Core Providers: These controllers manage the generic representations of infrastructure, such as Cluster, Machine, and MachineDeployment resources. They are entirely agnostic to the underlying cloud provider.
Infrastructure Providers: These specialized controllers translate the generic CAPI requests into specific API calls for a given cloud (e.g., translating a generic Machine request into an AWSMachine request that provisions an EC2 instance).
Bootstrap Providers: These controllers are responsible for transforming a raw, newly booted virtual machine or bare-metal server into a fully functioning Kubernetes node. The most common bootstrap provider utilizes kubeadm to join nodes to the cluster securely.

The Resource Hierarchy

To fully grasp how CAPI operates, you must understand its Custom Resource hierarchy. CAPI brilliantly mirrors the standard Kubernetes workload hierarchy. Just as a Deployment manages ReplicaSets, which in turn manage individual Pods, CAPI utilizes a MachineDeployment to manage MachineSets, which in turn manage individual infrastructure Machines.

flowchart TD
    C["Cluster (core)"]
    IC["InfrastructureCluster<br/>(provider-specific: AWSCluster, etc.)"]
    CP["ControlPlane<br/>(KubeadmControlPlane or managed)"]
    MD["MachineDeployment<br/>(worker node groups)"]

    C --> IC
    C --> CP
    C --> MD

    CPM["Machine<br/>(per control plane node)"]
    CP --> CPM

    CPIM["InfrastructureMachine<br/>(AWSMachine, etc.)"]
    CPBC["BootstrapConfig<br/>(KubeadmConfig)"]
    CPM --> CPIM
    CPM --> CPBC

    MS["MachineSet"]
    IMT["InfrastructureMachineTemplate<br/>(AWSMachineTemplate, etc.)"]
    MD --> MS
    MD --> IMT

    WM["Machine"]
    MS --> WM

    WIM["InfrastructureMachine"]
    WBC["BootstrapConfig"]
    WM --> WIM
    WM --> WBC

When you define a Cluster resource, you must provide references to an InfrastructureCluster (which dictates the provider-specific networking, VPCs, and load balancers) and a ControlPlane (which dictates how the API server and etcd components are constructed).
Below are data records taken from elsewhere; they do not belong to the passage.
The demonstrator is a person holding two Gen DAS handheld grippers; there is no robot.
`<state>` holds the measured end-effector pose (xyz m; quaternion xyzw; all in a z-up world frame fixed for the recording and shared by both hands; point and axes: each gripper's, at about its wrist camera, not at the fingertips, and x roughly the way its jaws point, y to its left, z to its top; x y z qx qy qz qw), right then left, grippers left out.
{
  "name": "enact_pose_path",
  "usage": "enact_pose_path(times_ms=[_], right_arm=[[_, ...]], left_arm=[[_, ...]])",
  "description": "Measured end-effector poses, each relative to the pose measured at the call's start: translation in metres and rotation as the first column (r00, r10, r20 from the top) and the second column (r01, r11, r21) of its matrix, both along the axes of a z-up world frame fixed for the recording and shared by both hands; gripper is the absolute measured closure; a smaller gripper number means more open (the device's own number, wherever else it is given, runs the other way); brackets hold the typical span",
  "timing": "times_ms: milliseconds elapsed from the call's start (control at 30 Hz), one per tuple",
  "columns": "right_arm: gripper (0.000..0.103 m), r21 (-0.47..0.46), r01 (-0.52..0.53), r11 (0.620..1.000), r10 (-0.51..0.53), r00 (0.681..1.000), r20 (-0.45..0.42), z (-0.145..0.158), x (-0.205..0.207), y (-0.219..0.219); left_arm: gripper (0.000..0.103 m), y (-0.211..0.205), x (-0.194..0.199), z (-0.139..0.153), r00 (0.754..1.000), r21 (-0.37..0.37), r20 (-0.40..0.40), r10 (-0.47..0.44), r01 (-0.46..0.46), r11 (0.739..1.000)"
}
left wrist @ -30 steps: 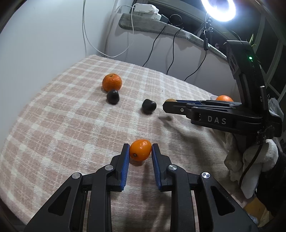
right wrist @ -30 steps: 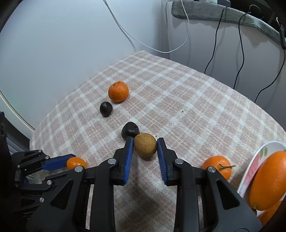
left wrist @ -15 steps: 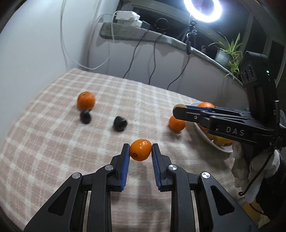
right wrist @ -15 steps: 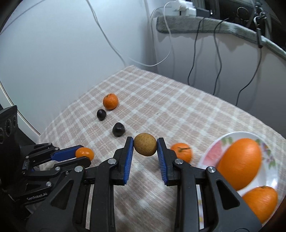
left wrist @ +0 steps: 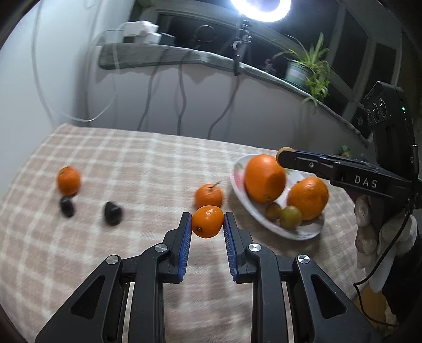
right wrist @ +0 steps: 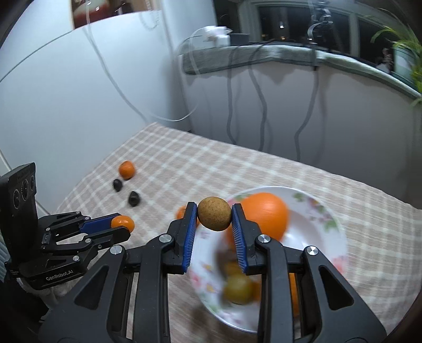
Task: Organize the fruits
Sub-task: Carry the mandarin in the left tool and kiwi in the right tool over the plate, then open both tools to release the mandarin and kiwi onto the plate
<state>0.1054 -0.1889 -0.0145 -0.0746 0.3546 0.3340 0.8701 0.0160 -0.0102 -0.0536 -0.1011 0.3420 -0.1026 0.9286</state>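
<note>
My left gripper (left wrist: pixel 207 223) is shut on a small orange kumquat (left wrist: pixel 207 221), held in the air above the checked cloth, left of the plate. My right gripper (right wrist: pixel 214 217) is shut on a round brown fruit (right wrist: pixel 214 217) and hangs over the white floral plate (right wrist: pixel 319 211). That plate (left wrist: pixel 238 182) holds two big oranges (left wrist: pixel 264 178) and small yellowish fruits (left wrist: pixel 290 217). On the cloth lie a tangerine with a stem (left wrist: pixel 208 195), another tangerine (left wrist: pixel 68 180) and two dark fruits (left wrist: pixel 112 212). The right gripper (left wrist: pixel 283 155) shows from the side in the left wrist view.
A plaid cloth (left wrist: pixel 132 163) covers the table. Behind it are a white wall, hanging cables (left wrist: pixel 147 100), a grey ledge with a potted plant (left wrist: pixel 308 71) and a ring light (left wrist: pixel 261 8). A gloved hand (left wrist: pixel 369 229) holds the right gripper.
Both grippers have lifted and swung right toward the plate, each keeping its fruit. The brown fruit, earlier over the cloth near a dark fruit, now hangs over the plate.
</note>
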Motion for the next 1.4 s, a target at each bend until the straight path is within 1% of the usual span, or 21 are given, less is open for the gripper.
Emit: enact_pose_path(times_ms=[267,467,833,1400], right_arm=[[0.075,0.007,0.092,0.996,-0.092,0.996,0.003,0.004,0.014,-0.046],[0.075,0.023,0.133,0.991,-0.132,0.991,-0.023,0.001,0.027,-0.068],[0.075,0.031,0.131,0.991,-0.128,0.988,-0.088,-0.012,0.045,-0.071],[0.075,0.031,0.144,0.989,-0.14,0.984,-0.11,-0.014,0.05,-0.069]], left_arm=[[0.08,-0.034,0.019,0.004,0.996,0.014,0.01,-0.085,0.085,0.996],[0.08,-0.052,0.03,0.002,0.992,0.021,0.0,-0.123,0.123,0.992],[0.08,-0.069,0.041,-0.003,0.988,0.028,-0.018,-0.154,0.154,0.988],[0.08,-0.074,0.043,-0.003,0.986,0.027,-0.019,-0.164,0.164,0.986]])
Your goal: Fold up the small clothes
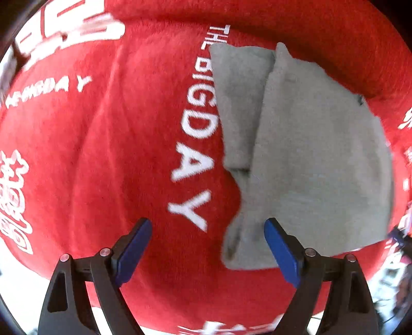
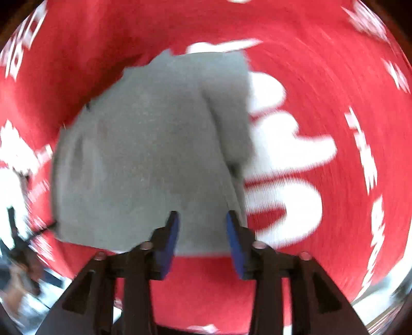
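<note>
A small grey garment (image 1: 303, 154) lies folded on a red blanket (image 1: 103, 144) printed with white lettering. In the left wrist view it fills the right half, with a folded flap along its left side. My left gripper (image 1: 208, 226) hovers above the blanket with its blue pads wide apart and nothing between them; its right finger (image 1: 280, 244) is over the garment's lower left corner. In the right wrist view the grey garment (image 2: 144, 159) spreads across the centre. My right gripper (image 2: 202, 219) stands open above the garment's near edge, pads off the cloth.
The red blanket (image 2: 322, 103) covers nearly the whole surface in both views, with big white characters (image 2: 280, 159) right of the garment. A raised red fold (image 1: 283, 20) runs along the far side. Blurred floor and clutter (image 2: 20, 270) show past the blanket's left edge.
</note>
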Demonstrator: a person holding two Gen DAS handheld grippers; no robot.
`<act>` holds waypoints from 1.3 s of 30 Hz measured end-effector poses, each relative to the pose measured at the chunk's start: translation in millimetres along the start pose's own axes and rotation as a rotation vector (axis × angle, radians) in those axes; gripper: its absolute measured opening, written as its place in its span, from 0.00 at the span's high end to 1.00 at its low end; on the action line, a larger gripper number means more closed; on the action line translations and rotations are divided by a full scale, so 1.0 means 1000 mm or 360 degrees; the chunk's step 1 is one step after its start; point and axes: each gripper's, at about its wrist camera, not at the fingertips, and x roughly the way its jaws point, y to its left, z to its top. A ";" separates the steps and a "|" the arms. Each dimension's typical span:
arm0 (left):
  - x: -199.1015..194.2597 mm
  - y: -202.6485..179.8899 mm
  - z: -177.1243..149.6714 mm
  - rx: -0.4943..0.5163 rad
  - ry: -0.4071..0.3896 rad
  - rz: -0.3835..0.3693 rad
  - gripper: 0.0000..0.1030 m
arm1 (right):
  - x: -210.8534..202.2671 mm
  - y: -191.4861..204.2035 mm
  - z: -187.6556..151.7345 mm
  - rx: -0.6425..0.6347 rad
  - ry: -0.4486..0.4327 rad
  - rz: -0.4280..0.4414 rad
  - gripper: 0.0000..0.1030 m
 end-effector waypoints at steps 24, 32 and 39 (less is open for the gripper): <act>-0.050 -0.028 -0.030 0.0240 -0.0219 0.0072 0.91 | -0.009 -0.020 0.011 0.0319 -0.0037 -0.0148 0.82; -0.031 -0.077 0.038 0.0325 -0.0305 0.0098 0.91 | 0.008 0.058 0.066 -0.0101 -0.0122 -0.0059 0.82; 0.002 -0.069 0.060 0.0198 -0.0195 0.0138 0.91 | 0.041 0.040 0.085 -0.0112 -0.0021 -0.0063 0.93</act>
Similarly, worker nodes are defined via a MachineDeployment, which references an InfrastructureMachineTemplate to define the compute instance size, and a BootstrapConfig to define how the node joins the cluster upon booting.

The important mental model is that CAPI does not provision by “running a script once.” It provisions by reconciling an ownership graph. The Cluster object is the fleet-level anchor. The infrastructure cluster object, such as AWSCluster, AzureCluster, GCPCluster, or a managed equivalent, describes the provider resources that make the cluster reachable. The control-plane object, such as KubeadmControlPlane or a provider-managed control-plane type, describes who owns the API server lifecycle. Worker capacity then comes from MachineDeployment and MachineSet when CAPI manages individual machines, or from MachinePool when the provider owns a native pool abstraction such as an AWS Auto Scaling Group, Azure VMSS-backed pool, or GCP Managed Instance Group.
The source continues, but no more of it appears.